§ **Task statement**
Give the number of lines in the records below that contain the word "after", and nothing more.

§ **Stored data entries**
.....

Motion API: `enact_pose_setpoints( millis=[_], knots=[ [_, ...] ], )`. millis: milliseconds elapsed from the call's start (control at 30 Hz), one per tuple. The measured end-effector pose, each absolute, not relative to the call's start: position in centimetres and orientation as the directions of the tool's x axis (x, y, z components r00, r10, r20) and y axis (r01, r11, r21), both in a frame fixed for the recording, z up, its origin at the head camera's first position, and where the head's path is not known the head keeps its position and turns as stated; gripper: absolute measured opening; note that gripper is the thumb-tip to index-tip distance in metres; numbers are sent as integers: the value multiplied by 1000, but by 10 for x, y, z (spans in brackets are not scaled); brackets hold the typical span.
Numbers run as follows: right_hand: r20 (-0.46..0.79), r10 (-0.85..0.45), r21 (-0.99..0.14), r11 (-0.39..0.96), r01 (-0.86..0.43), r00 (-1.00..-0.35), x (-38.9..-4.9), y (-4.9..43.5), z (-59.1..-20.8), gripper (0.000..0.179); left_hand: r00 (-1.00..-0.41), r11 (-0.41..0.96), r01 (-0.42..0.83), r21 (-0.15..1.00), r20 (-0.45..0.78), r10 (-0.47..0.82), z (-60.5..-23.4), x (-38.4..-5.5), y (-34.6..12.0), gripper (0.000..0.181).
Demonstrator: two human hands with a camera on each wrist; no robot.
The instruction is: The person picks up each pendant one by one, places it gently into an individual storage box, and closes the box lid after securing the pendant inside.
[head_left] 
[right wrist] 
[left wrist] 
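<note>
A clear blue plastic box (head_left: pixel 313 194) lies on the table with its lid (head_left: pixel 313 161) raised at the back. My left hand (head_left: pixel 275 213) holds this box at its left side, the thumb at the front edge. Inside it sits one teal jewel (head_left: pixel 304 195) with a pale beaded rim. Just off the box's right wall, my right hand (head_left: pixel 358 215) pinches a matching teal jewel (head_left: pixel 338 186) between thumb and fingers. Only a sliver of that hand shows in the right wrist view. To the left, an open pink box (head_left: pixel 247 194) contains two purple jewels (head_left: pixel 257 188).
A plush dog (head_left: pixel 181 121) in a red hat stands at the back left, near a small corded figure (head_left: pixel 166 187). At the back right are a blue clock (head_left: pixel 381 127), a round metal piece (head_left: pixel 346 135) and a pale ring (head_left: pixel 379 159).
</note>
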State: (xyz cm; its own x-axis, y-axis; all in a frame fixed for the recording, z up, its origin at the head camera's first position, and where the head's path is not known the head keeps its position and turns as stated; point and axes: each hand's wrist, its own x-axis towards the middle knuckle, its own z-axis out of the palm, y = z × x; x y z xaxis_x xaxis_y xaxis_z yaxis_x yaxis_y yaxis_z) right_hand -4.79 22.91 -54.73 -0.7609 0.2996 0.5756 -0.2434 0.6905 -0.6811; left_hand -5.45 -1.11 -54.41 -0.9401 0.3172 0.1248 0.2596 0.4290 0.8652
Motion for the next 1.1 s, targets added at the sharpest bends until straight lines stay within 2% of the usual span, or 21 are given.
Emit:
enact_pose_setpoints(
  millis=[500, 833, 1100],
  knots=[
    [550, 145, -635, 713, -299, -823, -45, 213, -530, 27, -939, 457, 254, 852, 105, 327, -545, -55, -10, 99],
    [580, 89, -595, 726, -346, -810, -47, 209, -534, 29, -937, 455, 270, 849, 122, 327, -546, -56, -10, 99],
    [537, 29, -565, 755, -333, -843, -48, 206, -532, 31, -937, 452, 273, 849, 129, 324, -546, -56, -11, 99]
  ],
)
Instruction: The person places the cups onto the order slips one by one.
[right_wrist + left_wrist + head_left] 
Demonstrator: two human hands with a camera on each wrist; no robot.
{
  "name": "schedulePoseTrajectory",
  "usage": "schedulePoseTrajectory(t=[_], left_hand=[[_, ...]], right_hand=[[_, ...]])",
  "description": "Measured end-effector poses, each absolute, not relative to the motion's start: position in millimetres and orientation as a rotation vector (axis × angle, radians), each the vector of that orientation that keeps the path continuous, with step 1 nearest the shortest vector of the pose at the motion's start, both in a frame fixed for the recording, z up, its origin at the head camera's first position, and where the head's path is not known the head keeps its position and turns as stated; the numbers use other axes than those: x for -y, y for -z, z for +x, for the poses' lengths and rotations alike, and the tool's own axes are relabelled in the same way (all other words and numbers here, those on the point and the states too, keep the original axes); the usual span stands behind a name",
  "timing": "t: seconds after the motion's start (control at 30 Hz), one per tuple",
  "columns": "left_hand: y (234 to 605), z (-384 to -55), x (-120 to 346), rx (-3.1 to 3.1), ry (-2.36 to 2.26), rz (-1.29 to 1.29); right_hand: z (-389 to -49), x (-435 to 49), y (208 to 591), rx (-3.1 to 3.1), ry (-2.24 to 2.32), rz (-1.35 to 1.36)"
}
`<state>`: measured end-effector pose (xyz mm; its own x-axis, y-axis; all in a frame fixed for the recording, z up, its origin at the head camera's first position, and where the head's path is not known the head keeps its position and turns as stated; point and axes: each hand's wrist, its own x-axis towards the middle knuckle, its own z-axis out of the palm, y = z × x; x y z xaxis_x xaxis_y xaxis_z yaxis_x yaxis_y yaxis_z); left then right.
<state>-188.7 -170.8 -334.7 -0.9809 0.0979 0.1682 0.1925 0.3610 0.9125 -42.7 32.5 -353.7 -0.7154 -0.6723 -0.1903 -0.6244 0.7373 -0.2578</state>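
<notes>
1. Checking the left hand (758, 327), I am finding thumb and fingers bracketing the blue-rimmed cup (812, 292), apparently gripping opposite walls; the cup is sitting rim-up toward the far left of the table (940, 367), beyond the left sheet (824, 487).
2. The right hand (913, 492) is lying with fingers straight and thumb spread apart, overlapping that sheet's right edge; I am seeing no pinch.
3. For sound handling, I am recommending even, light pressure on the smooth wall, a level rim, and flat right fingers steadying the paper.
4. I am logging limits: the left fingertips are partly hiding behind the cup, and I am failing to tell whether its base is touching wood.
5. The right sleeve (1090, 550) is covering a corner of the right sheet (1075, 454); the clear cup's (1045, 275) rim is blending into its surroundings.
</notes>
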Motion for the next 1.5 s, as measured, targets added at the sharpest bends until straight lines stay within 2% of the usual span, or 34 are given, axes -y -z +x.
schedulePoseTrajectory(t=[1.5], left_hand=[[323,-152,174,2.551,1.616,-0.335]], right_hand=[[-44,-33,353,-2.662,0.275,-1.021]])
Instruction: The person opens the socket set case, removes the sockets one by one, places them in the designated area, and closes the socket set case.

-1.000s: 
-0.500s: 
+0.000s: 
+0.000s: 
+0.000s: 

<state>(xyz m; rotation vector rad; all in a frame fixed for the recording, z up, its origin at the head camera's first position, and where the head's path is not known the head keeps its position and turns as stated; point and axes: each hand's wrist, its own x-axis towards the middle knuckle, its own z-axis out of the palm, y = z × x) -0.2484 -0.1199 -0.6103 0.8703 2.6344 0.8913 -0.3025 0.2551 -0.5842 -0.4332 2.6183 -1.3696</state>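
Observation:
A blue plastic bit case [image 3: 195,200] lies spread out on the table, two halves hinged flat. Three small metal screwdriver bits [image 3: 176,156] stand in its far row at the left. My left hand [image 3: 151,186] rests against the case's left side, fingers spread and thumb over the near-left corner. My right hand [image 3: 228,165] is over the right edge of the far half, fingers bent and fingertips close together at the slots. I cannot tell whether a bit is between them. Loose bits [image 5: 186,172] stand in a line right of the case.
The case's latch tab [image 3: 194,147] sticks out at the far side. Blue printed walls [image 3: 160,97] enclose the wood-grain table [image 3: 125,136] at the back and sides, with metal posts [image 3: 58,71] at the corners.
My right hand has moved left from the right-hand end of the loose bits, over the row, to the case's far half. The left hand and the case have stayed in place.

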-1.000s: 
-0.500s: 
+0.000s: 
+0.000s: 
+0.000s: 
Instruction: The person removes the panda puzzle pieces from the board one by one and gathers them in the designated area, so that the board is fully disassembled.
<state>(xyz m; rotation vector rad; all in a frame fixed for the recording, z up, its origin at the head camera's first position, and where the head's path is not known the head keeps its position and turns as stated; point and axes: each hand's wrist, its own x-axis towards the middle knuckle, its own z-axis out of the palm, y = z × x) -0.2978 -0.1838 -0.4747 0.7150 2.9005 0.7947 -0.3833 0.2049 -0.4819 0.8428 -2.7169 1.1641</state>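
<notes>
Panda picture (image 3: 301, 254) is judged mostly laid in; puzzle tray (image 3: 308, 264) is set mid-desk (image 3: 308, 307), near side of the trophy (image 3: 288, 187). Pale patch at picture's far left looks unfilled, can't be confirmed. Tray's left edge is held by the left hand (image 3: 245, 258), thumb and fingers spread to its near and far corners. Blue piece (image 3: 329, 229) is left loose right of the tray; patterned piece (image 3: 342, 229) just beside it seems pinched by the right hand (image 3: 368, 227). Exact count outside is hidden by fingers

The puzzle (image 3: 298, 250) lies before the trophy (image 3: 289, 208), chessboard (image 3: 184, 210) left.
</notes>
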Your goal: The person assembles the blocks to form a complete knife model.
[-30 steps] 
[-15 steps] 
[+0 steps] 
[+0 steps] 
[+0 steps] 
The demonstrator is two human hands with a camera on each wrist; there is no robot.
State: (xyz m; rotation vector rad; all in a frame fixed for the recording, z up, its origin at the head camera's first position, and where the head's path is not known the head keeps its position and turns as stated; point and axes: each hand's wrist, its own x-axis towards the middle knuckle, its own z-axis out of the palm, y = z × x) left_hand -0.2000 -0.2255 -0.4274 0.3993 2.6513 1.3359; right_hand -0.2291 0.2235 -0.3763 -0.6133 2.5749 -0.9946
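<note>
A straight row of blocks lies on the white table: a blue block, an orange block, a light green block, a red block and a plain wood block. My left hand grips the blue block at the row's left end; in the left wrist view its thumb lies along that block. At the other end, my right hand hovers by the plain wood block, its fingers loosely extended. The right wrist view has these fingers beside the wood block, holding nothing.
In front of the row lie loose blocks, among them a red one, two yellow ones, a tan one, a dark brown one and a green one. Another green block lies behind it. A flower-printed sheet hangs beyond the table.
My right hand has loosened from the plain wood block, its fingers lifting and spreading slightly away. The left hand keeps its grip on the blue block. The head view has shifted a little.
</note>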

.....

§ **Answer box**
2